■ **Work to be completed**
Print the listing below exactly as written.

■ **Material provided**
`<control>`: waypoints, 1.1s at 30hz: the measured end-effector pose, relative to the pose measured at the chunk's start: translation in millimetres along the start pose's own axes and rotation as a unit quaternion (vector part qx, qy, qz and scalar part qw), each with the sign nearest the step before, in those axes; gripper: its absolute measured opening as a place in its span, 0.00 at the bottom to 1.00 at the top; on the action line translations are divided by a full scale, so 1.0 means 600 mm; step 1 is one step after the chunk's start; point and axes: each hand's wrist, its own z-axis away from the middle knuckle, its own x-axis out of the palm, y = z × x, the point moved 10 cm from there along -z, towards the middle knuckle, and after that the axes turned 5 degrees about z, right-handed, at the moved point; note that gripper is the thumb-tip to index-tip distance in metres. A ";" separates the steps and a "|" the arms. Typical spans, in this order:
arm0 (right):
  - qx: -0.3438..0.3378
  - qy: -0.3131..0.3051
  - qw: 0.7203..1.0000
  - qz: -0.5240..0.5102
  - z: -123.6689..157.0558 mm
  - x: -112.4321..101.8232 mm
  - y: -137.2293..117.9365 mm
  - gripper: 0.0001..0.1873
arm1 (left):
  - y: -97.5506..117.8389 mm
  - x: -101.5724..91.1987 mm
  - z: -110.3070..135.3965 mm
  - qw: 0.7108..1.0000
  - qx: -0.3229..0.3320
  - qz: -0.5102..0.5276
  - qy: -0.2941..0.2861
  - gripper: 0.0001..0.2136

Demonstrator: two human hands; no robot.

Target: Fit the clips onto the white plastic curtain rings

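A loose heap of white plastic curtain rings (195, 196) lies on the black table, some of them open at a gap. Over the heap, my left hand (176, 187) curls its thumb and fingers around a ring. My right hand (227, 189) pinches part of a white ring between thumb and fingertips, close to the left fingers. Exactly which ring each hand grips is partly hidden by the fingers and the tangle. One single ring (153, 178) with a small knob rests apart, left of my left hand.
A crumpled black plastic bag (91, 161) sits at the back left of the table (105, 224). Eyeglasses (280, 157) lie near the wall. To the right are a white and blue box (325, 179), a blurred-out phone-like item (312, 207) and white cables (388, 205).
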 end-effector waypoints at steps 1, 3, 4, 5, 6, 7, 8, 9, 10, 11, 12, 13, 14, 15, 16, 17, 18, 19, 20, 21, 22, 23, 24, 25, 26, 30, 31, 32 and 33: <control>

■ **Finished task**
`<control>`: waypoints, 1.1s at 30hz: the measured end-effector pose, relative to the pose measured at the chunk's start: translation in millimetres along the start pose's own axes and rotation as a unit quaternion (vector part qx, qy, qz and scalar part qw), each with the sign nearest the step before, in those axes; gripper: its absolute measured opening as a place in its span, 0.00 at the bottom to 1.00 at the top; on the action line translations are divided by a full scale, so 1.0 means 600 mm; step 1 is one step after the chunk's start; point and axes: each hand's wrist, its own z-axis away from the middle knuckle, its own x-axis out of the palm, y = z × x, the point moved 10 cm from there along -z, towards the middle knuckle, and after that the axes turned 5 degrees about z, right-handed, at the moved point; note that gripper is the thumb-tip to index-tip distance in metres. A ";" separates the steps and a "|" the arms. Typical spans, in this order:
arm0 (right):
  - qx: -0.3438..0.3378
  - qy: -0.3131..0.3051
  - qw: 0.7203..1.0000
  - qz: -0.5240..0.5102
  - z: -123.6689..157.0558 mm
  - x: -112.4321..101.8232 mm
  - y: -137.2293..117.9365 mm
  - gripper: 0.0001..0.1873
arm1 (left):
  - y: -97.5506..117.8389 mm
  - x: -101.5724..91.1987 mm
  - z: -110.3070..135.3965 mm
  - qw: 0.7108..1.0000
  - qx: -0.3229..0.3320
  - qz: -0.5102..0.5276
  - qy: -0.2941..0.2861
  - gripper: 0.0001..0.2136

Demonstrator: two human hands; no robot.

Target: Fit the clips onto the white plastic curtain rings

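A loose heap of white plastic curtain rings (195, 196) lies on the black table, some of them open at a gap. Over the heap, my left hand (176, 187) curls its thumb and fingers around a ring. My right hand (227, 189) pinches part of a white ring between thumb and fingertips, close to the left fingers. Exactly which ring each hand grips is partly hidden by the fingers and the tangle. One single ring (153, 178) with a small knob rests apart, left of my left hand.
A crumpled black plastic bag (91, 161) sits at the back left of the table (105, 224). Eyeglasses (280, 157) lie near the wall. To the right are a white and blue box (325, 179), a blurred-out phone-like item (312, 207) and white cables (388, 205).
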 end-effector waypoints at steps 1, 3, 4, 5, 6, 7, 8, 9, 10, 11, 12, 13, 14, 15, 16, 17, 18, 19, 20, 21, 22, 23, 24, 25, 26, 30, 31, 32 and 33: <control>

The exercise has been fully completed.